Pace Keith, Spiteri Karl, German Karl
Department of Surgery, Mater Dei Hospital, Msida MSD 2090, Malta
Department of Urology, Mater Dei Hospital, Msida MSD 2090, Malta.
J Surg Case Rep. 2017 Jan 9;2016(11):rjw192. doi: 10.1093/jscr/rjw192.
We present the case of a 37-year-old lady who presented with severe colicky left sided flank pain associated with vomiting, chills and rigors. A non-contrast Computed Tomography of the Kidney Ureter and Bladder was performed which showed a 2-3 mm stone in the pelvic part of the left ureter. Following 2 days of conservative treatment she was still complaining of increasingly severe pain. A contrast computed tomography of the abdomen was performed which was suggestive of a perforation of the left collecting system. A diagnosis of spontaneous left proximal ureteric perforation secondary to urolithiasis was made. We opted to treat her with retrograde endoscopic ureteric stent insertion. Spontaneous rupture of the ureter is a relatively rare urological occurrence with only a small number of cases reported in the literature. Although there are no recommendations, ureteric double-J stenting is the most commonly used management option with good results reported.

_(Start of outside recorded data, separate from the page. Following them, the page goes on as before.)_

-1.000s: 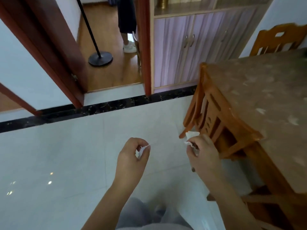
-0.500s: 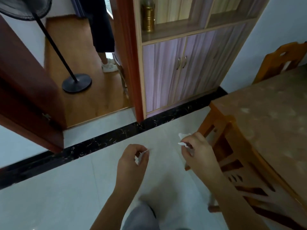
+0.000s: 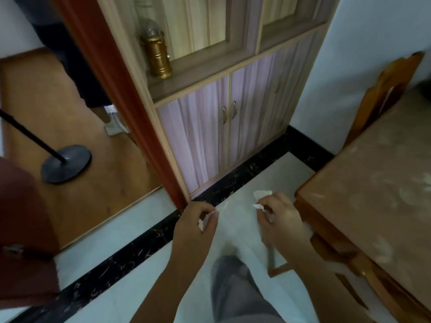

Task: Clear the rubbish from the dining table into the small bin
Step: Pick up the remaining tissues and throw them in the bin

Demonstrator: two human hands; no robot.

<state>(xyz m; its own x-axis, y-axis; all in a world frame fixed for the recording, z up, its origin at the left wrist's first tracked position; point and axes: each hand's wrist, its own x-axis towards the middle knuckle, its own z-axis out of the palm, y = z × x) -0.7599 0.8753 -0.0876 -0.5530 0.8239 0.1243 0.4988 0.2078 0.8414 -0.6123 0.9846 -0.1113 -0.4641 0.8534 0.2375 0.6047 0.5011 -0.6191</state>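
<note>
My left hand (image 3: 194, 226) is closed around a small white scrap of paper (image 3: 205, 221), held over the pale floor tiles. My right hand (image 3: 283, 220) grips a crumpled white tissue (image 3: 261, 197) that sticks out above the fingers. Both hands hang side by side, just left of the dining table (image 3: 373, 201), whose mottled brown top fills the right side. No bin is in view.
A wooden chair (image 3: 384, 89) stands at the table's far end, another chair is tucked under the near edge. A cabinet with pale purple doors (image 3: 224, 138) faces me. A doorway at left shows a fan stand base (image 3: 66, 163) and a person's legs (image 3: 93, 89).
The view has swung up and right and moved closer to the cabinet. Both hands keep their paper and stay in front of me, now nearer the black floor strip.
</note>
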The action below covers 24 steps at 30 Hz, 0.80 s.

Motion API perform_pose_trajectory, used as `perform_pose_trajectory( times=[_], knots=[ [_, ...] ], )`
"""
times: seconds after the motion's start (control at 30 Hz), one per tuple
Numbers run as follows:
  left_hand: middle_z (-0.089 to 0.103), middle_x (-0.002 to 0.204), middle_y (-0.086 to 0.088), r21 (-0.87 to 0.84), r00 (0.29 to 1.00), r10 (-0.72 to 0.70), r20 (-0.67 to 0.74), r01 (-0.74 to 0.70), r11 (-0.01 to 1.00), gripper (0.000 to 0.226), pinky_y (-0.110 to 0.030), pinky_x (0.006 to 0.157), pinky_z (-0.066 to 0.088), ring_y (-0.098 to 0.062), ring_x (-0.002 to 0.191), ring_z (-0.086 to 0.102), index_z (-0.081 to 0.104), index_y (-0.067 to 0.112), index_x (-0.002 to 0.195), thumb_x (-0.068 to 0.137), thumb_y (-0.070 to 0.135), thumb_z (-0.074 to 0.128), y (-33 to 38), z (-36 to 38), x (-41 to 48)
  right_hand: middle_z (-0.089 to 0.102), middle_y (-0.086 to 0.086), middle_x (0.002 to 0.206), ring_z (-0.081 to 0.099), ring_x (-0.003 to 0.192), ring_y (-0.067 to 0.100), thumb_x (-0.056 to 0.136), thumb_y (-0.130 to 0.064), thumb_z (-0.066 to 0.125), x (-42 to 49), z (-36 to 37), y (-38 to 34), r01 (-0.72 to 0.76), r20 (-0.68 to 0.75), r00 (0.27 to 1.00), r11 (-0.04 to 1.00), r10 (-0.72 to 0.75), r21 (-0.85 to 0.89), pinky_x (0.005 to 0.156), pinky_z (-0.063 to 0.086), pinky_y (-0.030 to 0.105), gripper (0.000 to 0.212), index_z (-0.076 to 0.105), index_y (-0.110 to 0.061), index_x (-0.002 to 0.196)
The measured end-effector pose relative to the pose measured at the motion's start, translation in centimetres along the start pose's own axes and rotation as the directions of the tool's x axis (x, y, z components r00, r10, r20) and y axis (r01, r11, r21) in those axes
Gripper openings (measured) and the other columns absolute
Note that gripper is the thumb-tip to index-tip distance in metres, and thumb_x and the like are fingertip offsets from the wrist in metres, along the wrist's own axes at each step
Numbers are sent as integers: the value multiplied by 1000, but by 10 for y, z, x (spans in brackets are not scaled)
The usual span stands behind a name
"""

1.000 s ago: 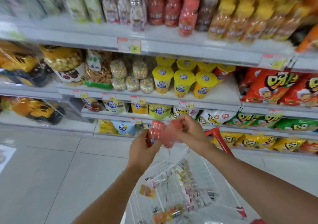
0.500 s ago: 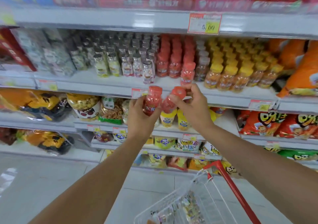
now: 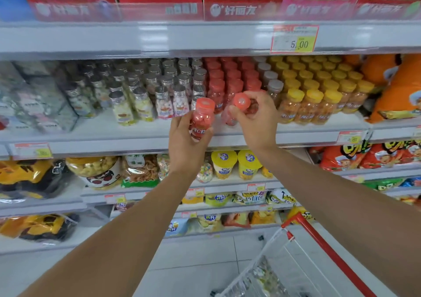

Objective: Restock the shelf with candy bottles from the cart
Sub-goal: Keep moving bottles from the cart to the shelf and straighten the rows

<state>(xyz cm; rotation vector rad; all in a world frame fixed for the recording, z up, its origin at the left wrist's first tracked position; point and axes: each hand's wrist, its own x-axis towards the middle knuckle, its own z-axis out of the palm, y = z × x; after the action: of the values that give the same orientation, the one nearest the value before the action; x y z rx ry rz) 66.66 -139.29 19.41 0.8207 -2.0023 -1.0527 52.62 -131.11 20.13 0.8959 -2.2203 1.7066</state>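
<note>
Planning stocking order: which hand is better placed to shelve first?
Right, likely: the right hand holds the tilted bottle at the red row; the left hand holds the upright bottle lower, at the shelf edge.

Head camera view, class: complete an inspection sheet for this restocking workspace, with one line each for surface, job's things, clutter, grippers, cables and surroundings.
Surface: white shelf, bare strip along its front.
Job's things: left bottle and right bottle, both red-capped; red-capped rows stand behind them; cart at lower right, contents blurred.
Clutter: nothing seen.
Grippers: left hand grips the left bottle upright; right hand grips the right bottle tilted, cap toward the camera.
Cables: nothing seen.
Surroundings: silver-capped bottles to the left, yellow-capped bottles to the right, price tag above, tiled floor below.
</note>
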Motion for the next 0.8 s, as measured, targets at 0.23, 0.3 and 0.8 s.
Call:
perform_pose_trajectory(
  times=[0.23,0.3,0.8],
  knots=[
    [43,114,8,-9,999,17,38,-17,1000,44,-16,82,36,4,90,41,56,15,127,88,31,68,-12,-2,8,63,3,99,60,85,21,73,-34,81,6,22,0,-21,6,1000,993,22,-113,78,52,41,46,62,-16,111],
    [43,114,8,-9,999,18,46,-18,1000,44,-13,80,33,5,91,41,56,14,126,88,32,68,-15,-3,8,63,2,95,59,84,18,73,-34,81,6,23,-1,-20,41,999,992,26,-127,78,52,37,52,60,-15,115],
    [45,113,6,-40,997,-29,78,32,999,47,-8,78,31,0,89,44,55,16,129,87,31,69,-16,-10,1,63,6,93,63,82,15,84,4,59,-14,16,-6,-47,242,968,996,63,-70,80,55,30,36,54,-4,119]
  ],
)
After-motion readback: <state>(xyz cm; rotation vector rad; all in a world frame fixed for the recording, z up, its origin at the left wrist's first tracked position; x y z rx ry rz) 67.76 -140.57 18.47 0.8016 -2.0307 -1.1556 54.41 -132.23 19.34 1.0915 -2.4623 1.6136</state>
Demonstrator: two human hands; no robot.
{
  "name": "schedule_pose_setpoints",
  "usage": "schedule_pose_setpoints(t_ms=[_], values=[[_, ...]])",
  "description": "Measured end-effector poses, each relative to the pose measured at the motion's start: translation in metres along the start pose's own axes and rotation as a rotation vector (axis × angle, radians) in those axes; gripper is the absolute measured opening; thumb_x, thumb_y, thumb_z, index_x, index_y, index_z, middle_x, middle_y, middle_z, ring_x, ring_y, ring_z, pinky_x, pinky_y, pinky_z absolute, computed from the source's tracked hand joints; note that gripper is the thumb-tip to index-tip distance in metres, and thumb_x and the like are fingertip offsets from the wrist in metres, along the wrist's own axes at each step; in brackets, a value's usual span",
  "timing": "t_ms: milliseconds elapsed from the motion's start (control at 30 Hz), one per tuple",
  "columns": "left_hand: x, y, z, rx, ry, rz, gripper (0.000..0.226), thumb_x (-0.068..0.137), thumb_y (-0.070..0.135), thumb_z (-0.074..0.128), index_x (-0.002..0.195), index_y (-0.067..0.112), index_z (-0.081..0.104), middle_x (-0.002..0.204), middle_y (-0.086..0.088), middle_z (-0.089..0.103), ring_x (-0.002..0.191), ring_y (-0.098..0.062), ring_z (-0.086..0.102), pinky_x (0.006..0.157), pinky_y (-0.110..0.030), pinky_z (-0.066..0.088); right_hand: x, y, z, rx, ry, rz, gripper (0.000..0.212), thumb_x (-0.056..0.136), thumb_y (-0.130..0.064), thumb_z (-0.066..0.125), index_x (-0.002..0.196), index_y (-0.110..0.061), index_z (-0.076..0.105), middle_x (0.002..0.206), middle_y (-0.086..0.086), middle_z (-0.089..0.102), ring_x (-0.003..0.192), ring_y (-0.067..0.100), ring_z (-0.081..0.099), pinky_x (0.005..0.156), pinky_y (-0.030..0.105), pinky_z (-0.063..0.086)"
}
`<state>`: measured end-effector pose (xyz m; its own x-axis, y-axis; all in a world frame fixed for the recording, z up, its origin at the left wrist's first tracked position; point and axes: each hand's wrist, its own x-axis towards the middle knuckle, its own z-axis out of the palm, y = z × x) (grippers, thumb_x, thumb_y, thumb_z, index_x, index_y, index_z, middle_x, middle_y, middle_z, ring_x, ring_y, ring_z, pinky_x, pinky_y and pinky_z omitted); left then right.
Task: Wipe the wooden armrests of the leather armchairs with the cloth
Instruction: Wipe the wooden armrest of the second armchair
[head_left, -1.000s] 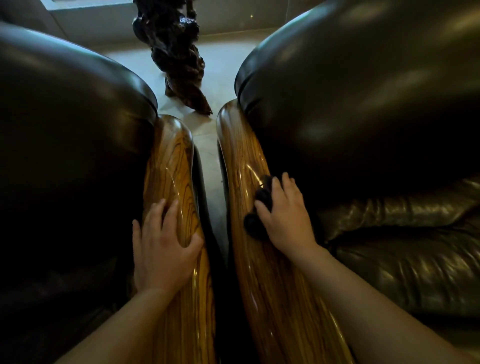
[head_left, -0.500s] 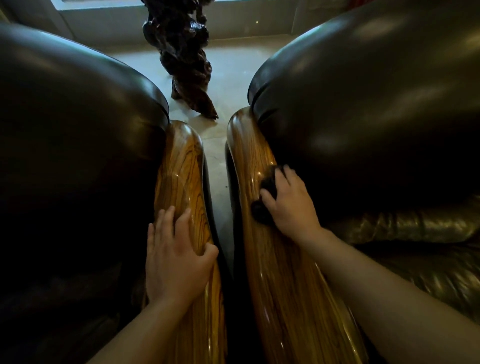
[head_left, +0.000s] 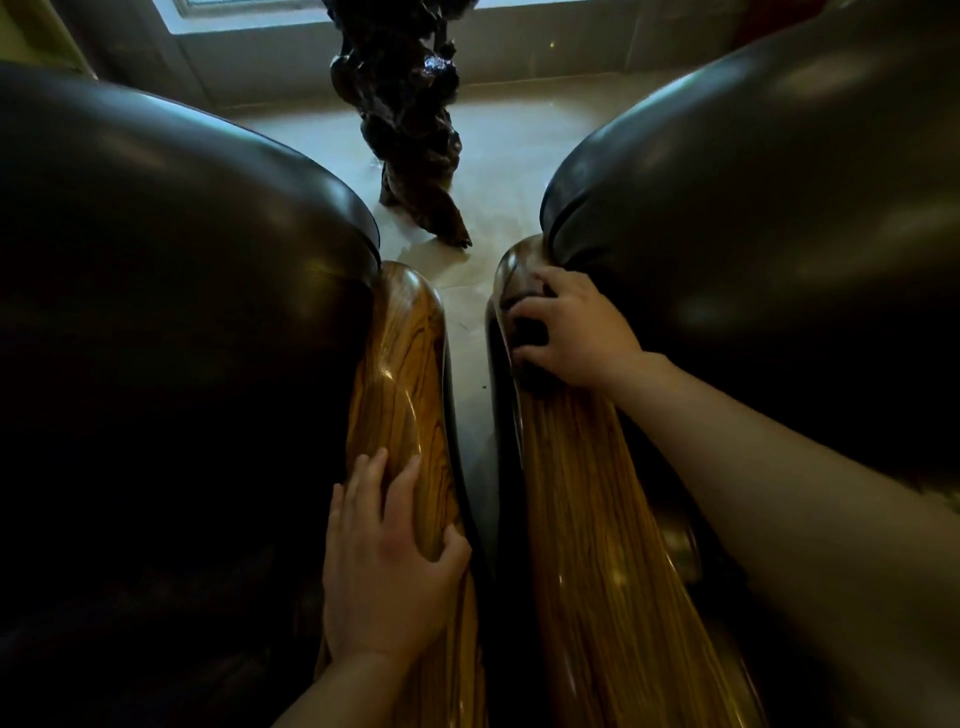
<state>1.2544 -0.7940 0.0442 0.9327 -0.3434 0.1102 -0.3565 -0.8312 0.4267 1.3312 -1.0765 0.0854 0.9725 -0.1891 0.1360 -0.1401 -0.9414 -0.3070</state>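
Two glossy striped wooden armrests run away from me side by side. My left hand (head_left: 387, 566) lies flat on the left armrest (head_left: 400, 374), fingers spread, thumb hooked over its inner edge. My right hand (head_left: 574, 332) presses a dark cloth (head_left: 527, 332) onto the far rounded end of the right armrest (head_left: 587, 519), fingers curled over it. Most of the cloth is hidden under the hand. Dark leather of the left armchair (head_left: 156, 291) and the right armchair (head_left: 753, 218) bulges beside each armrest.
A narrow strip of pale tiled floor (head_left: 470, 364) shows between the two chairs. A dark gnarled wooden sculpture (head_left: 402, 130) stands on the floor beyond the gap, in front of a low window ledge (head_left: 270, 31).
My right hand has slid the cloth forward along the right armrest to its far end. The view has tipped forward. My left hand stays on the left armrest.
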Motion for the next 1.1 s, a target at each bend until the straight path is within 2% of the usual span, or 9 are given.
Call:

我们报告一例37岁女性病例,该患者出现严重的左侧胁腹绞痛,并伴有呕吐、寒战和高热。进行了肾脏输尿管膀胱的非增强计算机断层扫描,结果显示左输尿管盆腔段有一枚2 - 3毫米的结石。经过2天的保守治疗后,她仍诉说疼痛日益加剧。随后进行了腹部增强计算机断层扫描,提示左集合系统穿孔。诊断为尿路结石继发自发性左近端输尿管穿孔。我们选择通过逆行内镜输尿管支架置入术对她进行治疗。输尿管自发性破裂是一种相对罕见的泌尿外科疾病,文献中仅报道了少数病例。尽管没有相关推荐,但输尿管双J支架置入是最常用的治疗方法,且报道显示效果良好。